Tamara E.
In the morning I stretch with big movements. With some slow sun salutations. And slow back twists. Inversions like down dog are always good too to get the blood circulating. In general I focus on my legs and back strengthening and stretching since these areas are always the tightest for me.
Kate N.
I start from my head and work my way down- it’s similar to a yoga flow and means you can gradually lower yourself for meditation
Kayli F.
as a dancer, i start with the legs and feet. i jump around for a minute to get blood pumping through my veins. then i do the hamstring like stretch, roll my ankles, straddle stretch, then press into my splits. it helps your legs feel nice and warmed up and you feel better throughout the day.
Harshita X.
Stretching your back is the most important part of your body. Then the rest of the muscles should be included. Start with the neck rotation, wrists, arms, back and then feet rotation. Hold every posture for 5 secs to realise the stress.
Hannah J.
I don’t go in a specific order every day to be honest, I try to listen to my body and move in a way that feels good that day. A lot of times I’ll focus on my hip flexors and shoulders because I have a desk job and those get very tight.

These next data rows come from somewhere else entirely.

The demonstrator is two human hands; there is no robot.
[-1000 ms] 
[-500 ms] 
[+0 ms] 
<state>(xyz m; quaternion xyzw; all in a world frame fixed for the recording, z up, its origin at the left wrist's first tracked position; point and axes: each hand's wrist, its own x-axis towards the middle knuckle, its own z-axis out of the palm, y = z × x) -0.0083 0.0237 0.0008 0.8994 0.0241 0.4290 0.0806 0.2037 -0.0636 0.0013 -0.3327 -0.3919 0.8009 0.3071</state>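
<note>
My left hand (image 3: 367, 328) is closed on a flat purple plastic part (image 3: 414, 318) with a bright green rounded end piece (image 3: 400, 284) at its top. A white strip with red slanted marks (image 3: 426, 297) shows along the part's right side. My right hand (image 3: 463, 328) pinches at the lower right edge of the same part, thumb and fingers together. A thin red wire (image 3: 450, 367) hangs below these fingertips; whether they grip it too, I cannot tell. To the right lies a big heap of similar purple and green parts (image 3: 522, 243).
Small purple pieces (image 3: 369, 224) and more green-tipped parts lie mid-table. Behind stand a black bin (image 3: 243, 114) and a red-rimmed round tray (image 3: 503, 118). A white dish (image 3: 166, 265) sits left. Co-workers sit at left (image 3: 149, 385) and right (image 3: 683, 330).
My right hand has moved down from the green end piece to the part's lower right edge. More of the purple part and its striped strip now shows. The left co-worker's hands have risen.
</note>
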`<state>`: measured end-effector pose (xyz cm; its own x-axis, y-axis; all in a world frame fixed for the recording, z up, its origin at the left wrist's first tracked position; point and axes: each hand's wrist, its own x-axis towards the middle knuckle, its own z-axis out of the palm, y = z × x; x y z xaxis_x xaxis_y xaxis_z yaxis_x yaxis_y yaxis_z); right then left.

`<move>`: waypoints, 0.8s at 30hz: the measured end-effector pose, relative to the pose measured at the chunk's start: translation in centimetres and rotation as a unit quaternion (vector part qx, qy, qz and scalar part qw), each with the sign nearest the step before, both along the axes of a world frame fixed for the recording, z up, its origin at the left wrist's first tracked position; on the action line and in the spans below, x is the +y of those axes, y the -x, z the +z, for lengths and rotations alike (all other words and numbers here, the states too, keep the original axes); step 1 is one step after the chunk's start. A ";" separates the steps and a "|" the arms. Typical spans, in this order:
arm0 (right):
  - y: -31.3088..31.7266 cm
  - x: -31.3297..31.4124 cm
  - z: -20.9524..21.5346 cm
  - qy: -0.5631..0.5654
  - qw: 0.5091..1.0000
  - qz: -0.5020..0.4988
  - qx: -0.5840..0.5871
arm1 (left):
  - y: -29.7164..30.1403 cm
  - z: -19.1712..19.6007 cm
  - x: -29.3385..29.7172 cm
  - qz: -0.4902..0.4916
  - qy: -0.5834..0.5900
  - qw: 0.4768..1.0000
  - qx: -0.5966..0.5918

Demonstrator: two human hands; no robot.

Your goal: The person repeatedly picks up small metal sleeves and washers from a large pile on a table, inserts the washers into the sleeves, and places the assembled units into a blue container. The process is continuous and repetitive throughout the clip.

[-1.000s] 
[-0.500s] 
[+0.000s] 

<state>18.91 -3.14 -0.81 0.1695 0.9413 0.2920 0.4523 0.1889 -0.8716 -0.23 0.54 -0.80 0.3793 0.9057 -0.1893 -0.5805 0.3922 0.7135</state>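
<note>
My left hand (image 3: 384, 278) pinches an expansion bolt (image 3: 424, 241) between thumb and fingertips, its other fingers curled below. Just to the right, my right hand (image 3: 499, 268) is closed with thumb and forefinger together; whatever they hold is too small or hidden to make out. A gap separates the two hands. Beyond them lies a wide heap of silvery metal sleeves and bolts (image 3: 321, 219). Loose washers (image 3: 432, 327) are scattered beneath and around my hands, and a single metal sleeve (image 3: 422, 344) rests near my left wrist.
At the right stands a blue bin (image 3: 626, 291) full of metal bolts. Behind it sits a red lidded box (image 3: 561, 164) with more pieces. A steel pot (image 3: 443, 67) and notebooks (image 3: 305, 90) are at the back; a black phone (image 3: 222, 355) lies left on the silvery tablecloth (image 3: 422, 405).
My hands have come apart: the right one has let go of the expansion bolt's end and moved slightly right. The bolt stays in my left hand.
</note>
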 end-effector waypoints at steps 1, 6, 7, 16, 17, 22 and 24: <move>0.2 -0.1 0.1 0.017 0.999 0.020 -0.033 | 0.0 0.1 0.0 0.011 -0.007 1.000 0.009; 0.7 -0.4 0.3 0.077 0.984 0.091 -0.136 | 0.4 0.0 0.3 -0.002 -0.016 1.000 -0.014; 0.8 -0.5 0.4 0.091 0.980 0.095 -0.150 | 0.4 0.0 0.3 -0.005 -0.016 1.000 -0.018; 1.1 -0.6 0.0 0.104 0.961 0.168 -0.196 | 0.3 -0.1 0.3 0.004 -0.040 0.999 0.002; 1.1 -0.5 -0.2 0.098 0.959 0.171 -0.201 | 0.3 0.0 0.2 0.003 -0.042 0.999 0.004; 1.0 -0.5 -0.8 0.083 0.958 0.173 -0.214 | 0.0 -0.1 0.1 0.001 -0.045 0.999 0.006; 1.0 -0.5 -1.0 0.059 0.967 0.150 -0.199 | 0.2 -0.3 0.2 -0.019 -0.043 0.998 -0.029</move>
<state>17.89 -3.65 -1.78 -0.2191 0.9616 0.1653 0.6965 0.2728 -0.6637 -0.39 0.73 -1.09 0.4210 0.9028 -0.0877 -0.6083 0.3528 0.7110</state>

Other days my legs need more stretching. There is no wrong way or order to go in, so do what feels good to you!
Emily N.
I start on the ground with my legs in a butterfly stretch. I then extend legs and stretch. Stand. Arms and neck stretches.
Jasmine L.
I use to take gymnastics and we would start with our legs. i guess i personally got into the habit of starting with legs but i’m sure whatever you like is fine. If you are just starting i would start with some tiny less effort stretches first like rolling out your arms.
Tiffany S.
I start with my legs cuz those ones feel the most tension then stretch my back then my arms my neck the back to my legs again
Nat Rcio E.
I usually start with my whole body, big movements, kinda to wake up my body, and then focus on my arms, my shoulders, my neck… Then I get down to the floor and stretch out my legs, lower back…
Vanz Z.
Actually i have very strong arms and feet. I have a weak stomach. So I stretch first my hips and abdomen. And I finish with feet and arms. So dont stress too much on weak parts of your body.
Robert U.
I like to start with my arms because I feel like it gets me moving, then shoulders, neck, core/back and legs. But feel free to experiment and see what works for you 😉
Leopoldo P.
Hands laced behind my back and then a forward fold is always first. After that I stretch out my legs with various forward folds. Not as often as I should I do happy baby pose to open up hips and massage the spine
Eder Q.
I start first with my upper body – head first then shoulders down to the torso and legs. I spend most of my time stretching my waist and back and legs.
Celine O.
I usually start with my neck, then my shoulders, arms, back, legs. In that order. From smaller movements to larger ones.
Flenn E.
I start by reaching up to stretch out my back. Then stretch forward bending at a 90 degree angle that stretches down the backs of the legs and the back further. Then straighten up and go through the whole body stretching my neck, arms and legs. I also roll my shoulders to help drop the tension.
Julien Y.
I start with my legs. Slow lunges get the muscles ready to stretch further. Then I stretch my back pushing my arms against a wall. Then I loosen my shoulder muscles by rotating them and stretch my arms across my front, one at a time. Then slow bends to touch my toes and up again. I finish by rotating my shoulders, elbows, wrists, neck and ankles. A few long deep breathes afterwards helps me to calm myself and appreciate the feeling of flexibility and strength. Afterwards I feel ready to tackle the next task of my day!
Maciek M.
I am starting from standing position. Stretching my arms and shoulders. After that I move my head.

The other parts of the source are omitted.